I was reading an interesting update on Forrester Marketing 2016, where companies & marketers were asked to take cognizance of micromoments. I don't disagree fundamentally with this theory but I was thinking how do marketers prepare & adapt to this new paradigm.
One of the top questions that came to my head was - How do marketers really identify these micromoments? In an increasingly walled garden world of Facebook, Google, Twitter, Amazon- many customers' micromoments are happening, as I write this, in different digital platforms independently. Not only that, there are ever so many billion micromoments that happen offline in a customers' life and how do marketers make sense of it?

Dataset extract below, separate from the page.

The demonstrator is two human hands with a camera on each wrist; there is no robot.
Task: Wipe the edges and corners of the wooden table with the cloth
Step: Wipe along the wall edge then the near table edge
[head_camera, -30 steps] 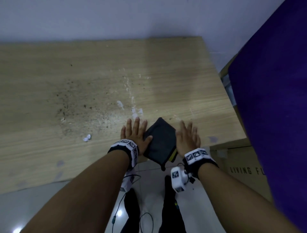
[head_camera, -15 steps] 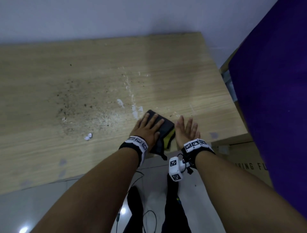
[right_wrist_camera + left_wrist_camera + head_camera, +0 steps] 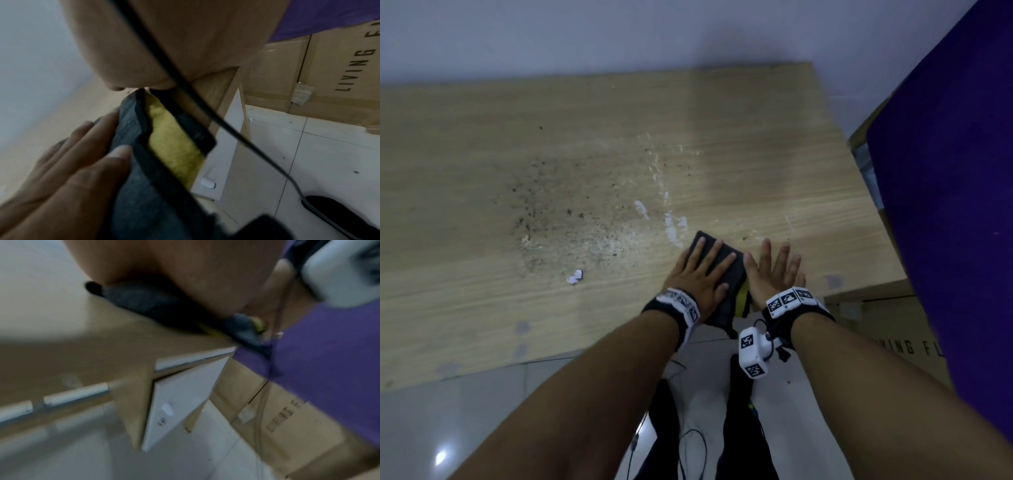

My premise is that it is now increasingly becoming O2O(Offline-to-Online & Vice-versa) world, marketers need to look at this very differently. Here's my view of how this should be looked at:
Intent-driven micromoments - Some digital platforms naturally fit into intent-driven micromoments. For example, Google is a great example of a digital platform where "billions of intents" are searched by customers. People don't search for a product, they search for a need.They can be searching for a home, for a restaurant, for a car, for a college education, for naming a baby to be born, comparing a product to be bought, for a holiday etc. etc. In a customer's buying cycle - the trigger, consider & search- happens here. Marketers need to find a way of dominating "intent-share" at these micromoments.
Sharing-driven micromoments - Google, as a platform, does not naturally fit into this micromoment as customers don't share their moments there. A digital platform like Facebook fits here far more beautifully & perfectly. It is not difficult to see people sharing their convocation photos during the current season, their holiday, their child's birthday, their family get-together etc. etc. Sharing-driven moments provide opportunities for marketers to blend brands with their customer's life needs and see how they can be a part of these different micromoments. Marketers need to find ways of dominating "sharing-driven moments" & align it with their brand's storytelling.
Experience-driven micromoments - Some digital platforms like Twitter, Facebook, blogs fall here as customers share their experience - good and bad - here. For example, tweeting about poor govt. services is becoming a norm and governments globally are encouraging this. The same is with product performance, customer service, product support etc. where again experiences are largely drive this micromoment and is shared with world outside. This micromoment can be a new business opportunity for a competing brand and retention opportunity for the incumbent brand. Again, marketers need to find ways of dominating "experience-share" micromoments.
The above are largely only online micromoments but as a marketer, one needs to find offline micromoments, which they can own, that are contextual in the households they have been bought again & again. Be it thro' embedded IoT & other "service-led" mindset transformation platforms, marketers need to find new solutions here.
Finally, in this battle for the customer & the micromoment, the other question to be asked is, who owns the data of the micromoment & privacy related issues need to be addressed very carefully by marketers. Doc Searls, in his book talks of intent casting, where customers play a role in sharing their intent and brands then need to play a reverse role of fulfilling the micromoment.
Managing the customer micromoment is far more complex & deep than one can think of. And marketers need to rapidly innovate to gain share of this micromoment in their customer's life thro' relevant platforms and contextual marketing.